▶ RECORDS FOR THE TASK
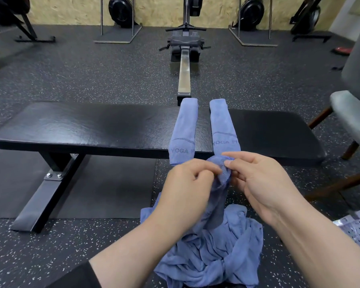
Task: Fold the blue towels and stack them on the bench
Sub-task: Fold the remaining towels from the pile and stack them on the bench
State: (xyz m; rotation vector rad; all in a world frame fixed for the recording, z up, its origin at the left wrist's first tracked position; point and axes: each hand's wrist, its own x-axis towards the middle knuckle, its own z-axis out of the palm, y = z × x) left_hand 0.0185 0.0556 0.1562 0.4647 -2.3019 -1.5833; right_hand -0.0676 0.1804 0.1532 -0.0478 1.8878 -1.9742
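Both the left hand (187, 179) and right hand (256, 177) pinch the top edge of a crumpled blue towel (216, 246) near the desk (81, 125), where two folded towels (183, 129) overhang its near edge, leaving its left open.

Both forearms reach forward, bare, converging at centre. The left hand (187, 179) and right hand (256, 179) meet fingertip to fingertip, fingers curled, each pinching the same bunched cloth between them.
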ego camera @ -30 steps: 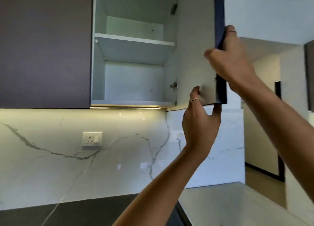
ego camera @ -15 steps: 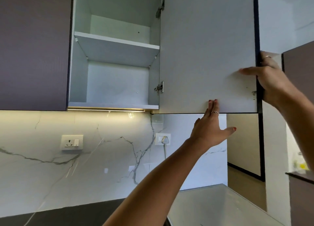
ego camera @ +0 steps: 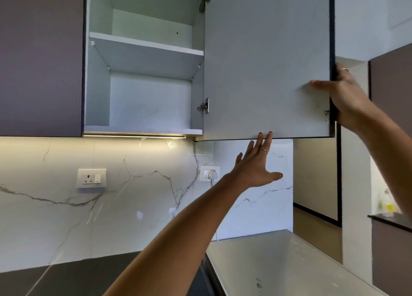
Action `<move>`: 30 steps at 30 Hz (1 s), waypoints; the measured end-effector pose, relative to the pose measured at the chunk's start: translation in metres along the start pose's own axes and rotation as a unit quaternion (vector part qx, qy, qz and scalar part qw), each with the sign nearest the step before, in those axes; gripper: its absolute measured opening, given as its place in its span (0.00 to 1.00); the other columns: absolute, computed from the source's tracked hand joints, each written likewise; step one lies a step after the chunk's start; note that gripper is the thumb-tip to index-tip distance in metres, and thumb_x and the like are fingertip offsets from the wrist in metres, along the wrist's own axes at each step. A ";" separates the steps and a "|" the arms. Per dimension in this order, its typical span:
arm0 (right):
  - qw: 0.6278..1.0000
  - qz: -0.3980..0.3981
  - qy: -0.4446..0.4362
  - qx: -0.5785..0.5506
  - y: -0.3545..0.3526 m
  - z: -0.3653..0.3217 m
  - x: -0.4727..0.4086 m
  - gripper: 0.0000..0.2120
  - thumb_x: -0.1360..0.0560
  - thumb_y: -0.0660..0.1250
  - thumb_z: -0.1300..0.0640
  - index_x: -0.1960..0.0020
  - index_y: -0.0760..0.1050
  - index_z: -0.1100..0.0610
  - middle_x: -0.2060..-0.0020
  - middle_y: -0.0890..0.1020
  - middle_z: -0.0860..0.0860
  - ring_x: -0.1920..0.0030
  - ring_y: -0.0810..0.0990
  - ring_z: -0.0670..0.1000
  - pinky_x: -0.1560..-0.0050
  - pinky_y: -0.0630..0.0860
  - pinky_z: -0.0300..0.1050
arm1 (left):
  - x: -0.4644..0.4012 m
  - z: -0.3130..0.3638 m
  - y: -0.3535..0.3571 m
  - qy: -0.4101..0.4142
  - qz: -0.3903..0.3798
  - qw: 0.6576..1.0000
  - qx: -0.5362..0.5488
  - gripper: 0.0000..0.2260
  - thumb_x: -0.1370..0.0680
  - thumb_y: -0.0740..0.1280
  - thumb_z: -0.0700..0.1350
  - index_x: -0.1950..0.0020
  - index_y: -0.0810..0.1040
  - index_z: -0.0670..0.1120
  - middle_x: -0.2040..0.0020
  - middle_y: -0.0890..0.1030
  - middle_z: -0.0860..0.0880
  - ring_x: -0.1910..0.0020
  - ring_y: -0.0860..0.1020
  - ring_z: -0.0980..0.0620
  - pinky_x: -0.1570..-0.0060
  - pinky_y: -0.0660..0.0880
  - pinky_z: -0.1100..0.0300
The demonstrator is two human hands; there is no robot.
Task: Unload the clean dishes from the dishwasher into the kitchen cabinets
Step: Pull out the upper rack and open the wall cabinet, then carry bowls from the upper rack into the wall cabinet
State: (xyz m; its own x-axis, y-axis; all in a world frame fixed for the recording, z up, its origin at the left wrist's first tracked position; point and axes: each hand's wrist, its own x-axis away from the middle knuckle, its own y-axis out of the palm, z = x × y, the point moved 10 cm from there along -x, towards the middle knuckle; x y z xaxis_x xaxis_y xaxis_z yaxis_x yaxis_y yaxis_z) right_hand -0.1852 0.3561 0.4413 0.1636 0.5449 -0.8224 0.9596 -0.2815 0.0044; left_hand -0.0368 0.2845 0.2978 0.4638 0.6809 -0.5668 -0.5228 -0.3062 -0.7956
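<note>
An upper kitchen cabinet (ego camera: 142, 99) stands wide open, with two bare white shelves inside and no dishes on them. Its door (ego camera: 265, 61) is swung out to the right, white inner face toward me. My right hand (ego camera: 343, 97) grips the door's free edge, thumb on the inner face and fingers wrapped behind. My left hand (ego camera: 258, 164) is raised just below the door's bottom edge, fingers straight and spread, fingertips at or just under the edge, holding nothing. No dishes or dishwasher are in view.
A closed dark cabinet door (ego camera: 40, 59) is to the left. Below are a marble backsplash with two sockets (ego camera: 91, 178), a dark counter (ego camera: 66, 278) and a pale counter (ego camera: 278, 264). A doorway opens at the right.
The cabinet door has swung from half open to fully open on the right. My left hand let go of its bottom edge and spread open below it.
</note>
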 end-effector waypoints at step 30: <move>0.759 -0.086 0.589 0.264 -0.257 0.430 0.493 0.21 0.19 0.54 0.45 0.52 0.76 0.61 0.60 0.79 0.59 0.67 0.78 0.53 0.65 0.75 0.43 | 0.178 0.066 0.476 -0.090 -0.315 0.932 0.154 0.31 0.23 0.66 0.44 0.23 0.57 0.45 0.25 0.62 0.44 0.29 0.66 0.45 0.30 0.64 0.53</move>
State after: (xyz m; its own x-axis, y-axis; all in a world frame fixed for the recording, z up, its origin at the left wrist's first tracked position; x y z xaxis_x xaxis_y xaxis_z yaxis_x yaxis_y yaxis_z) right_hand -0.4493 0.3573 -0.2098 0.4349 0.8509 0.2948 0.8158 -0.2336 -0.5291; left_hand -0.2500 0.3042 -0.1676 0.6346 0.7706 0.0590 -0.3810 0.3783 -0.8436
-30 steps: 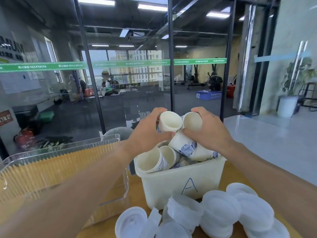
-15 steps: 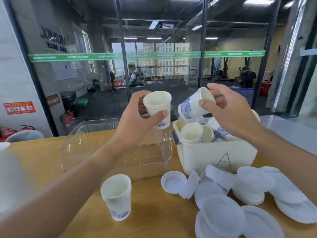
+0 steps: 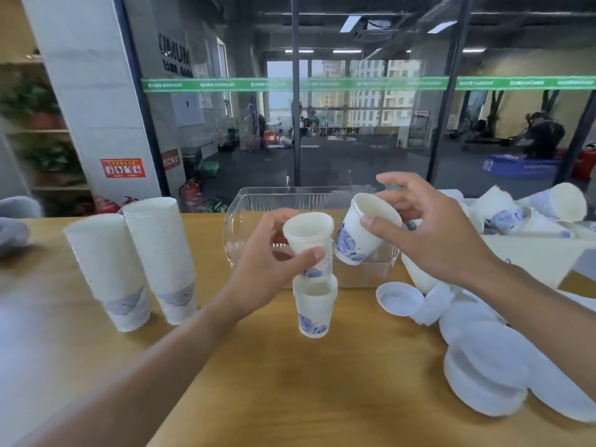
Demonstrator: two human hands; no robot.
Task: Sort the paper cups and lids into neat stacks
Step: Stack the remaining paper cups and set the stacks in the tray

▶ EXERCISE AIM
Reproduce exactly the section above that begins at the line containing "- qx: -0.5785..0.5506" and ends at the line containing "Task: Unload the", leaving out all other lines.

▶ REPLY
  - qx: -0.5785..0.5506
  - y: -0.3545..0.3526 m
  - z: -0.3653..0.3217 m
  - x: -0.4727..0.4086 m
  - gripper: 0.0000..0.2120
  - thumb_x: -0.1360..0.0560
  - thumb_y: -0.0660..0.1250
  - thumb_z: -0.1300..0.0640
  - index_x: -0.1960..0.0020
  - index_y: -0.0760..0.1050
  - index_z: -0.1100..0.0610
  - middle_x: -0.2060..-0.0020
  - middle_y: -0.0890..0.1020
  - middle_z: -0.0860..0.0860
  - ring_x: -0.1920..0.0030
  - ring_y: -0.0810..0.0990
  - ring_z: -0.0670..0.1000
  - pinky_x: -0.1560..-0.0050
  - pinky_y: -0.0630..0.0860
  - pinky_z: -0.0300..0.1050
arm1 (left):
  - x: -0.4644..0.4012 m
  - z: -0.3130..0.3638 m
  - y: -0.3535..0.3571 m
  - qy: -0.4101..0.4142
  - qz: -0.3903..0.3798
  - qw: 0.6576..1.0000
  - qx: -0.5362..0.5488
  - gripper: 0.0000..0.2260
  - thumb_x: -0.1370..0.0680
  - thumb_y: -0.0740..0.1280
  - thumb_z: -0.0700..0.1350
  - index_x: -0.1950..0.0020
  - index_y: -0.0810..0.1040
  - index_z: -0.0670..0.1120
  - middle_x: -0.2040..0.0020
  - middle_y: -0.0890..0.1030
  - middle_z: -0.0860..0.0880
  - ring_x: -0.1910..0.0020
  - ring_y: -0.0860..0.1020
  - ring_z: -0.0980..0.0620
  - pinky_x: -0.1570..-0.0060
  - pinky_y: -0.0660..0.0880
  - pinky_z: -0.1100..0.0300
The demonstrator is two human hands; there is no robot.
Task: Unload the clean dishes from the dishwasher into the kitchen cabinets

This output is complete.